■ **What you have to do**
Each line below that carries the string "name" must appear in the answer.

Saved data entries
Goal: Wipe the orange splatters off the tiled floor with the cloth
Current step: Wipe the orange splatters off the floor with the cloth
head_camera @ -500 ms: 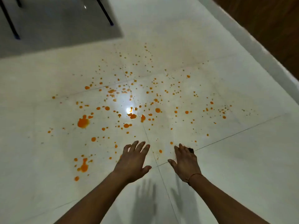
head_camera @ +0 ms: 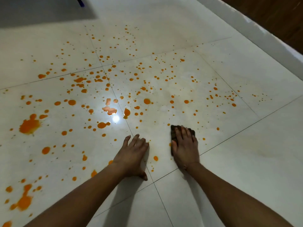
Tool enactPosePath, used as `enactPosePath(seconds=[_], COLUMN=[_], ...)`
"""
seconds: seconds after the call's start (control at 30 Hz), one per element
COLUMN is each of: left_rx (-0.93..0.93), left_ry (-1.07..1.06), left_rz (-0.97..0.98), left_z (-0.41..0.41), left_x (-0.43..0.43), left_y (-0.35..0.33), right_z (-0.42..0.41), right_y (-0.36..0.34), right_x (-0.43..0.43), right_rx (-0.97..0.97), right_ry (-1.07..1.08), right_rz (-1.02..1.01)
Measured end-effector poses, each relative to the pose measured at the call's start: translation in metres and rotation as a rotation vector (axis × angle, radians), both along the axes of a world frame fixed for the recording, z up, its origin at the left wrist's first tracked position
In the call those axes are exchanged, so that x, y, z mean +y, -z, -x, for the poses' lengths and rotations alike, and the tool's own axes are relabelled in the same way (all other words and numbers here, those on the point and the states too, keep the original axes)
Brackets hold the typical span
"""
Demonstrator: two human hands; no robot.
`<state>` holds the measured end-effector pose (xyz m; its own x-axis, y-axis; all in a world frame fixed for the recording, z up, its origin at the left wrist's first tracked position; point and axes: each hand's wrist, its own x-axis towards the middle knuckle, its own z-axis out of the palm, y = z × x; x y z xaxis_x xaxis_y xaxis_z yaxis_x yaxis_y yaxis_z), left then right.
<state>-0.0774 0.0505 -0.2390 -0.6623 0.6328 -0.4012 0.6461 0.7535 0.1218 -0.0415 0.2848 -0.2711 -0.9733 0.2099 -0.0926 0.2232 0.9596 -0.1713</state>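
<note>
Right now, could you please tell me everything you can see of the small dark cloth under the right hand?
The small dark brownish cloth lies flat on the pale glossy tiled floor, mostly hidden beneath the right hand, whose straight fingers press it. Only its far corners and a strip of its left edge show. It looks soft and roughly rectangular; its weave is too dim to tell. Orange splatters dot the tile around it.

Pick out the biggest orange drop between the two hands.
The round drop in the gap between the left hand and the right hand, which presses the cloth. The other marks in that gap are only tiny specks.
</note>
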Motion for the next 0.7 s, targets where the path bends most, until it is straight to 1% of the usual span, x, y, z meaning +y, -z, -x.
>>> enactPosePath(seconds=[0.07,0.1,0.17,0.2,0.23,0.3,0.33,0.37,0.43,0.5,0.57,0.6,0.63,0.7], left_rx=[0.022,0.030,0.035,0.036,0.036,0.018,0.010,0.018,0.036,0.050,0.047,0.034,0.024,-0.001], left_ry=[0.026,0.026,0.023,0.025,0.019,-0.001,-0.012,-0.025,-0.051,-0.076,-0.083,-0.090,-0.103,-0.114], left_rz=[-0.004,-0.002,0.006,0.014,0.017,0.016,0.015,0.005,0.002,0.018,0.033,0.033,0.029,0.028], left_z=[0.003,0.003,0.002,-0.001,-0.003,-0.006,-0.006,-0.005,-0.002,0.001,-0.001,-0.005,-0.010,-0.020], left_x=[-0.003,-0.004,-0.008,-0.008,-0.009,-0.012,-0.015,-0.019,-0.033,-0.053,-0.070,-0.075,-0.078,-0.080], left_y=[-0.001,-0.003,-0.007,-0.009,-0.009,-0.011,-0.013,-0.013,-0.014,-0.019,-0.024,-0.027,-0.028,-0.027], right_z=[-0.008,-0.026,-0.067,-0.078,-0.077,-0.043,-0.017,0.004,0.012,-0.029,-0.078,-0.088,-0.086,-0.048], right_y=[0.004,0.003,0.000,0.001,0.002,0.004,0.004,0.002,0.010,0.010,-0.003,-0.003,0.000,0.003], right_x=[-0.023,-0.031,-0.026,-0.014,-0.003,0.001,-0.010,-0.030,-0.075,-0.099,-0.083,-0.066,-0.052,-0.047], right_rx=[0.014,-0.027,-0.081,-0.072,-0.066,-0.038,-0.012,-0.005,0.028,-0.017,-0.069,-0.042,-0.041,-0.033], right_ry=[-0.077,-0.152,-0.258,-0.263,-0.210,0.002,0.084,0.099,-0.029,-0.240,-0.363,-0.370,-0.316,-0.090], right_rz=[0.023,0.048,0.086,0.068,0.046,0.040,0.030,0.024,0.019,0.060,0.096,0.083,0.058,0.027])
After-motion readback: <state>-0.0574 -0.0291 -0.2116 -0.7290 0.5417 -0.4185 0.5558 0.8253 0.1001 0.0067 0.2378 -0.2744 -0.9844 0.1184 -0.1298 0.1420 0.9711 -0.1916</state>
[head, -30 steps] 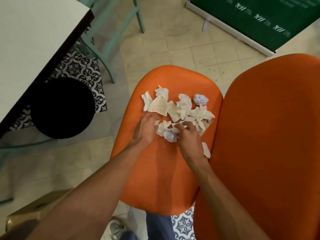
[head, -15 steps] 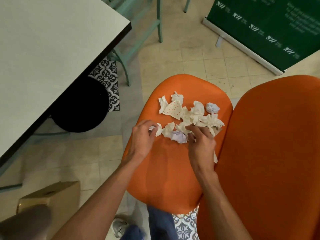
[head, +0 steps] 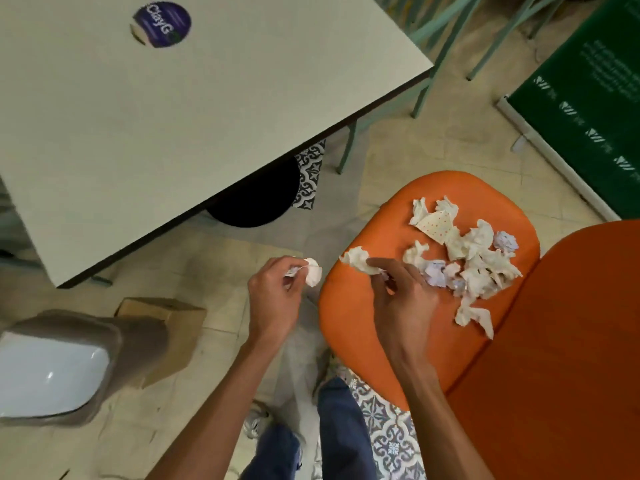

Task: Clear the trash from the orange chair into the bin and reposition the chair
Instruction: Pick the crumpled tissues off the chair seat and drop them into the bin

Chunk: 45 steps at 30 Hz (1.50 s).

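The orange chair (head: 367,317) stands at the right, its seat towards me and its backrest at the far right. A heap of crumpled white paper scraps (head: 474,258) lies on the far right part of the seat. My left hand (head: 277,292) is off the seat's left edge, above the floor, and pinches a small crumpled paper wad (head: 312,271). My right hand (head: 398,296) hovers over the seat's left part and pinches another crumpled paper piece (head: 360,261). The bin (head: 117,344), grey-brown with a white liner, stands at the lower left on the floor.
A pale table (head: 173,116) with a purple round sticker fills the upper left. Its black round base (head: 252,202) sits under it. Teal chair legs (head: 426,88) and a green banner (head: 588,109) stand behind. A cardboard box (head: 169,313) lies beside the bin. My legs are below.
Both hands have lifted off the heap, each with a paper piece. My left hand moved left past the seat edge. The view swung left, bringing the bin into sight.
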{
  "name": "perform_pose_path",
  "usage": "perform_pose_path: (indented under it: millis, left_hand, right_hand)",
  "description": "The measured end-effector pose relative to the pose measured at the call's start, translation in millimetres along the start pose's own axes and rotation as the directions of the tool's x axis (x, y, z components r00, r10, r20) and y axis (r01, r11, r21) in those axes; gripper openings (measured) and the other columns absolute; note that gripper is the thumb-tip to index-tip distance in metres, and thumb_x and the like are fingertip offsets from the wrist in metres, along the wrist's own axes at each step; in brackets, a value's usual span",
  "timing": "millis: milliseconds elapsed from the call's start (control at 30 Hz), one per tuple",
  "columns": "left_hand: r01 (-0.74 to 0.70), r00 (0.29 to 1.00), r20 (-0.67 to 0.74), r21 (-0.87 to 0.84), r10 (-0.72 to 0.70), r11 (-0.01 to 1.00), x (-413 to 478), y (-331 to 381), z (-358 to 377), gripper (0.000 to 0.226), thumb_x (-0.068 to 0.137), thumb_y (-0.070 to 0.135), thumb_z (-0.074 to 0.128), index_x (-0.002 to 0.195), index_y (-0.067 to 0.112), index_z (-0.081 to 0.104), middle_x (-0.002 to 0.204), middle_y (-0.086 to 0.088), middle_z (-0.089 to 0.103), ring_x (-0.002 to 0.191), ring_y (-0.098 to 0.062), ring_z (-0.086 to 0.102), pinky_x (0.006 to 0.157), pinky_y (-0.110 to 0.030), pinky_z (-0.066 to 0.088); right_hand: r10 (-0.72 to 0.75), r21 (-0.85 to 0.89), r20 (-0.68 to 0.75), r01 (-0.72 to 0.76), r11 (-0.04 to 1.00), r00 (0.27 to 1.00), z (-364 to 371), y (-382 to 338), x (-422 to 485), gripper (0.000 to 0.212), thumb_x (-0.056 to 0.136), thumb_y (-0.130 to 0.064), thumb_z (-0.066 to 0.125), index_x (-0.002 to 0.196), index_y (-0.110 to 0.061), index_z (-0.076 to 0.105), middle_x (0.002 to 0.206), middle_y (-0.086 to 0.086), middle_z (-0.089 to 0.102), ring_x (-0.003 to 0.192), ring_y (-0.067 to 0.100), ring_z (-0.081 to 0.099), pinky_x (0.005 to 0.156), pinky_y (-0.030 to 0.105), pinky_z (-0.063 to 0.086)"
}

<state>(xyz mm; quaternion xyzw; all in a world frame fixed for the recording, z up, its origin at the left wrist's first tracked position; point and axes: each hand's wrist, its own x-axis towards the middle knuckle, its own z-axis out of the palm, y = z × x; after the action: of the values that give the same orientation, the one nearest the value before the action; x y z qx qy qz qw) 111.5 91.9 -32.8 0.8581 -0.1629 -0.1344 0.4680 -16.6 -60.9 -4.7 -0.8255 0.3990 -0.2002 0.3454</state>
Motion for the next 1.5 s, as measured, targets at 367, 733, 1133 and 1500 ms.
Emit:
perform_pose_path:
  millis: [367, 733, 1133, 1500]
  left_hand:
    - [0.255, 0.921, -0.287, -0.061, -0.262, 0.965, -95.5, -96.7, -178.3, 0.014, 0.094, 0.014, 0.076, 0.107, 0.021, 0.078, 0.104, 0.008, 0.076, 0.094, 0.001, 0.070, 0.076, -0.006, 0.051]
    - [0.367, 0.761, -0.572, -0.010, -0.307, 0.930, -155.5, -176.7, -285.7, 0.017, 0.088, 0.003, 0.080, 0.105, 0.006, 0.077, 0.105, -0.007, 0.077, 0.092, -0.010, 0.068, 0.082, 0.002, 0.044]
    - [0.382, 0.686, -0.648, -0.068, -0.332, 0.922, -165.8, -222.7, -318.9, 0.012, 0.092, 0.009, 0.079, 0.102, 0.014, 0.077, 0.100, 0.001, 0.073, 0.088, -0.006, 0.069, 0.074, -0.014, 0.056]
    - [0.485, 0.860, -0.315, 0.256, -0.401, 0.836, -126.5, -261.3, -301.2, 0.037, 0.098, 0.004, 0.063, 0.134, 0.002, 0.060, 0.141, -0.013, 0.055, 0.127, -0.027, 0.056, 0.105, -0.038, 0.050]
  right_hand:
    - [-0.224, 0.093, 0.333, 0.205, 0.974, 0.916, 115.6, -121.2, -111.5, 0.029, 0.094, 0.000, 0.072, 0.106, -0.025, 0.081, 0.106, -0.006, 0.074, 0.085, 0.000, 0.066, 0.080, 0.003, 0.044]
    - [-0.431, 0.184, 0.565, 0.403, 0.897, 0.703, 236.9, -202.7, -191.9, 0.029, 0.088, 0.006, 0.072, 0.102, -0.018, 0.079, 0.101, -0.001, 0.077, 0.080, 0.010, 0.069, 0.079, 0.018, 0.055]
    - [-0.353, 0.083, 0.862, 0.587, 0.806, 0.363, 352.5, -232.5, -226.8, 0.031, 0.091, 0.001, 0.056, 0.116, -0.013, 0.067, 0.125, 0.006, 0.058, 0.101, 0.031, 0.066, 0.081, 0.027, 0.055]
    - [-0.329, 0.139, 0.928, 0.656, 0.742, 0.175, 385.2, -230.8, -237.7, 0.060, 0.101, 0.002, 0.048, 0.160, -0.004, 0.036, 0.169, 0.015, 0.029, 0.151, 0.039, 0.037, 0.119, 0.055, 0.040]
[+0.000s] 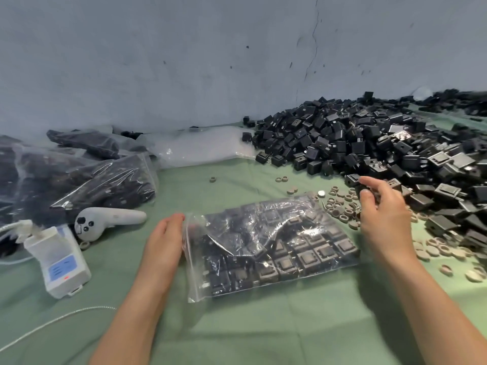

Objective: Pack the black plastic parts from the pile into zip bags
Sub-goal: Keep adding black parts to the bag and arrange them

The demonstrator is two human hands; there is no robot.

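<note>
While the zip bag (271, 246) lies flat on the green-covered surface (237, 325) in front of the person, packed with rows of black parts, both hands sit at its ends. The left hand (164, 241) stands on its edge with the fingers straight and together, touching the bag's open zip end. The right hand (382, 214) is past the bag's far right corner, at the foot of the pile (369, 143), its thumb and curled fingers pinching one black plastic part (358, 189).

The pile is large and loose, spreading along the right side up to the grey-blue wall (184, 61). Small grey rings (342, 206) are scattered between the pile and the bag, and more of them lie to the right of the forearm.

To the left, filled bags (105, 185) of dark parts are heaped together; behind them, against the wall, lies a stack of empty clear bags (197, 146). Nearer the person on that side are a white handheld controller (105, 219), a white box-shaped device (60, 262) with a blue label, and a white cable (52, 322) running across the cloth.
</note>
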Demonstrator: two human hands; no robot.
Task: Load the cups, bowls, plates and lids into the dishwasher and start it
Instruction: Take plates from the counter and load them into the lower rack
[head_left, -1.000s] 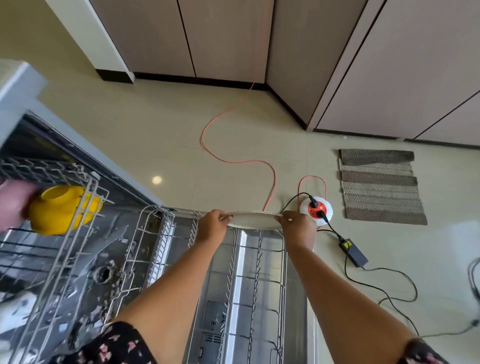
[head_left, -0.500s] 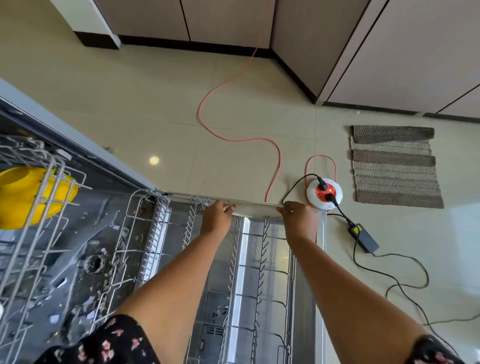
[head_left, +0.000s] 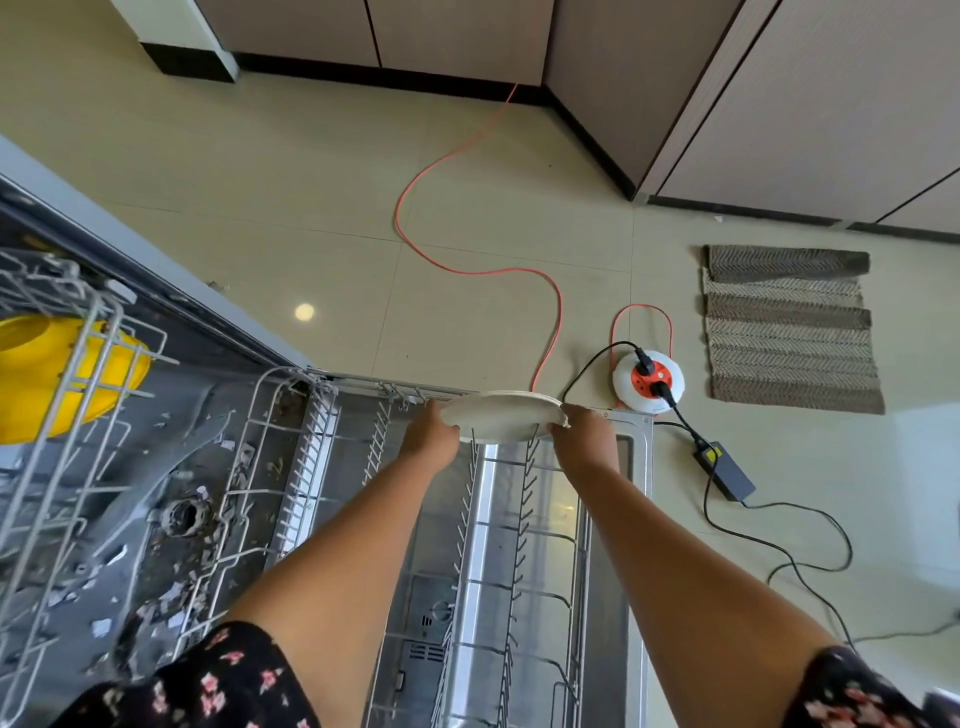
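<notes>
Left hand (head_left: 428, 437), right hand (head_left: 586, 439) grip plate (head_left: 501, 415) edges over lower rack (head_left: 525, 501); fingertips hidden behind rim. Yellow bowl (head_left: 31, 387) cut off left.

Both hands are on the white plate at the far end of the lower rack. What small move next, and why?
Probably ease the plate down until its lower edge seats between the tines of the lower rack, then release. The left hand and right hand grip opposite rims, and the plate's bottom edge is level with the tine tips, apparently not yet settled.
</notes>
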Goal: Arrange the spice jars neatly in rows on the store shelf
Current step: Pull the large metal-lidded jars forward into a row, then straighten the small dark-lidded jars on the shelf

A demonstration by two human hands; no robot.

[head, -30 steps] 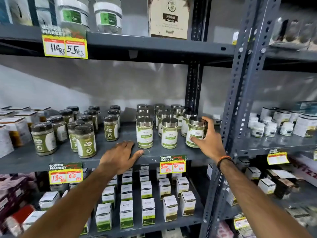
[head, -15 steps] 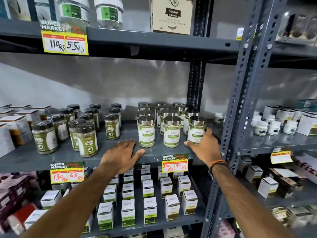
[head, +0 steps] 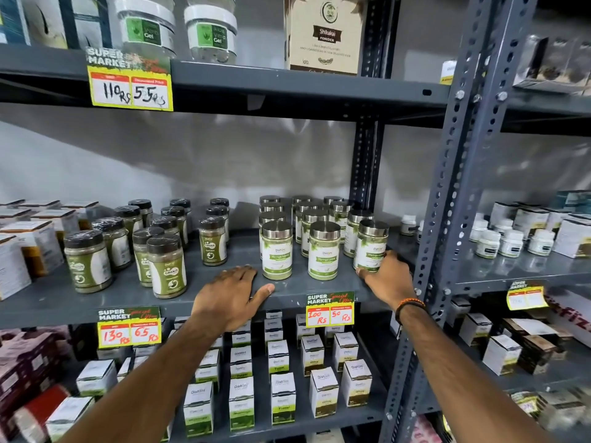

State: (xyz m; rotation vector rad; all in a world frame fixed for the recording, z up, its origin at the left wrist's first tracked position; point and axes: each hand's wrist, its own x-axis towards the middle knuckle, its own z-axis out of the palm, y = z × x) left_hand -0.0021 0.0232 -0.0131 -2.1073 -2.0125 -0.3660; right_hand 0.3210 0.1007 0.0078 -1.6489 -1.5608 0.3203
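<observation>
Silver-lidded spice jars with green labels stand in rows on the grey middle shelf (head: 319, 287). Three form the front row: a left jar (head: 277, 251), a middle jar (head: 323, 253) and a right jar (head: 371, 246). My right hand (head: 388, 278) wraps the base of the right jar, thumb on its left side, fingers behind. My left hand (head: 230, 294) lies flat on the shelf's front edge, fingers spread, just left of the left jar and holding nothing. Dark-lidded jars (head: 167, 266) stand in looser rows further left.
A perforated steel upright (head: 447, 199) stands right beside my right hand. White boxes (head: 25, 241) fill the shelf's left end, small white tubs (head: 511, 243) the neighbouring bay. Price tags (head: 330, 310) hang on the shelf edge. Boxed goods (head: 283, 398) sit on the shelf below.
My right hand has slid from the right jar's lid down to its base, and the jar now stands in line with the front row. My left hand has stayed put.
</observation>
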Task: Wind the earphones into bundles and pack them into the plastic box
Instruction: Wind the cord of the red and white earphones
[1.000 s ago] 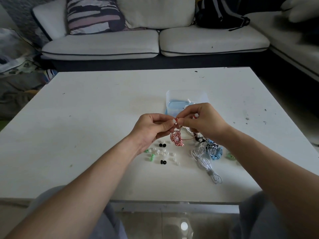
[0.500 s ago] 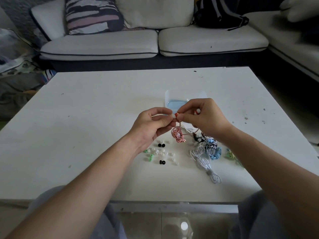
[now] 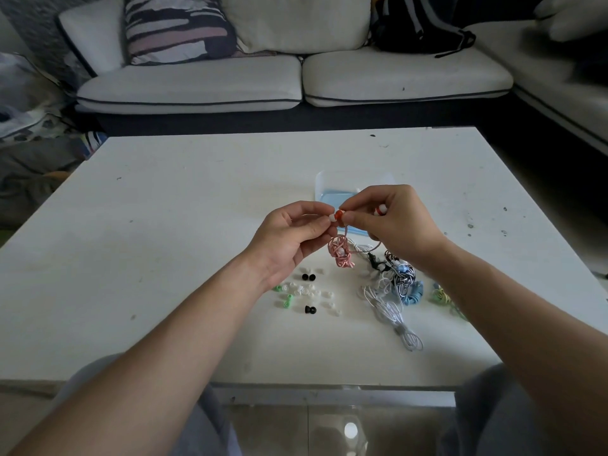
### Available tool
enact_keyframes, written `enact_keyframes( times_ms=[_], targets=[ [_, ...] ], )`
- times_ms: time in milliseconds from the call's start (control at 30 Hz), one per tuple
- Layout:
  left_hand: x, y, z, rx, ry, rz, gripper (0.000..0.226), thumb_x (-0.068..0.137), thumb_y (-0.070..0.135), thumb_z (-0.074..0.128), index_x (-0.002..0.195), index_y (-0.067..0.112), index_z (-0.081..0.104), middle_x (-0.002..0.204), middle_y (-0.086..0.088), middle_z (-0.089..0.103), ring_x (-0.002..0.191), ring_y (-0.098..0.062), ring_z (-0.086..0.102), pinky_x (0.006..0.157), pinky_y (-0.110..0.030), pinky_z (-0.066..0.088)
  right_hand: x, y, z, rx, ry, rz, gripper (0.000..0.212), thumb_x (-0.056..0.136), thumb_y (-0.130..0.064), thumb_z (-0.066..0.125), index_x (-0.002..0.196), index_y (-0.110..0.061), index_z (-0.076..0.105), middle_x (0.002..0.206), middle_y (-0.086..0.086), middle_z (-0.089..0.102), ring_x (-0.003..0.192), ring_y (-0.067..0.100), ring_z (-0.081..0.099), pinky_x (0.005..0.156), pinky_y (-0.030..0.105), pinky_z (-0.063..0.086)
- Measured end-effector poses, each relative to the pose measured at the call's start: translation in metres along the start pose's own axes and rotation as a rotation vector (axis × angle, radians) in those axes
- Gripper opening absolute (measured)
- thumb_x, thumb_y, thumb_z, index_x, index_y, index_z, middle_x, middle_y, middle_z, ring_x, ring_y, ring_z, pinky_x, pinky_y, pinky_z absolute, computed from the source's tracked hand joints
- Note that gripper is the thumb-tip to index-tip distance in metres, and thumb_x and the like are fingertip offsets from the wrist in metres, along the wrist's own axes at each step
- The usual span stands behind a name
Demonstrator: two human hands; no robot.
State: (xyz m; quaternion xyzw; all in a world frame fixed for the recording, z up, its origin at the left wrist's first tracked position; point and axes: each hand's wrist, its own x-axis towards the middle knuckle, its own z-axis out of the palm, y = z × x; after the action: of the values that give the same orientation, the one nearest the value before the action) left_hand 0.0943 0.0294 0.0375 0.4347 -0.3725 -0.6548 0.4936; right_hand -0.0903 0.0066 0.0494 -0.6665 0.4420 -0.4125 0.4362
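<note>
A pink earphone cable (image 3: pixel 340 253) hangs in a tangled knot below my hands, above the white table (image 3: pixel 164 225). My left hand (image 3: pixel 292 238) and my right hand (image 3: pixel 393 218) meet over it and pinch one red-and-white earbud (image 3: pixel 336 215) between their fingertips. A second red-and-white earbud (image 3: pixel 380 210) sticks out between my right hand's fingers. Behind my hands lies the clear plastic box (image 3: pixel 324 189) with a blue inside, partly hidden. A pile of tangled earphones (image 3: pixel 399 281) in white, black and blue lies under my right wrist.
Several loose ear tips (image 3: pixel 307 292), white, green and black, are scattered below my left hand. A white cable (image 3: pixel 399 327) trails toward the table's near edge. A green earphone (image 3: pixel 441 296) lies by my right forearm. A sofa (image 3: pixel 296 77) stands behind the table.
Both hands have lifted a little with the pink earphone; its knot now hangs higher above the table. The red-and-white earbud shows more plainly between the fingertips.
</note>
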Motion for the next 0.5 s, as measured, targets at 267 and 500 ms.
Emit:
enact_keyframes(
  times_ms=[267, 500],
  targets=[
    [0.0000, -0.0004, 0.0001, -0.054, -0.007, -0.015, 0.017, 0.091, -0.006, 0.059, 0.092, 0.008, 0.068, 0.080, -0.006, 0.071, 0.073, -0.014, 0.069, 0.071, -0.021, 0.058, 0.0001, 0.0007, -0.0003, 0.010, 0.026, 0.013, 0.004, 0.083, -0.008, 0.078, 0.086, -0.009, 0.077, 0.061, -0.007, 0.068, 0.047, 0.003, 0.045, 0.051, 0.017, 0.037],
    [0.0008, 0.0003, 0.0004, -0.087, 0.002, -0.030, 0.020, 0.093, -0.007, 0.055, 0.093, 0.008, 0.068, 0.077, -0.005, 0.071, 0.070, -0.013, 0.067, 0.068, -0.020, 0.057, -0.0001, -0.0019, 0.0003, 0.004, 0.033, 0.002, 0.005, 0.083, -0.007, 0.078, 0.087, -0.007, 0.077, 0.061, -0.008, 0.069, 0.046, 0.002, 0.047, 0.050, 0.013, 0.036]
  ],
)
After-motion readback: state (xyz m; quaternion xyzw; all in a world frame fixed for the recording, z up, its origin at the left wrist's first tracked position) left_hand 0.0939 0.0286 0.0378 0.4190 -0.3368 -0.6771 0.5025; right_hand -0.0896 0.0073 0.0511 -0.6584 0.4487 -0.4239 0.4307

■ **Exercise output**
  "name": "perform_pose_path",
- The usual span stands behind a name

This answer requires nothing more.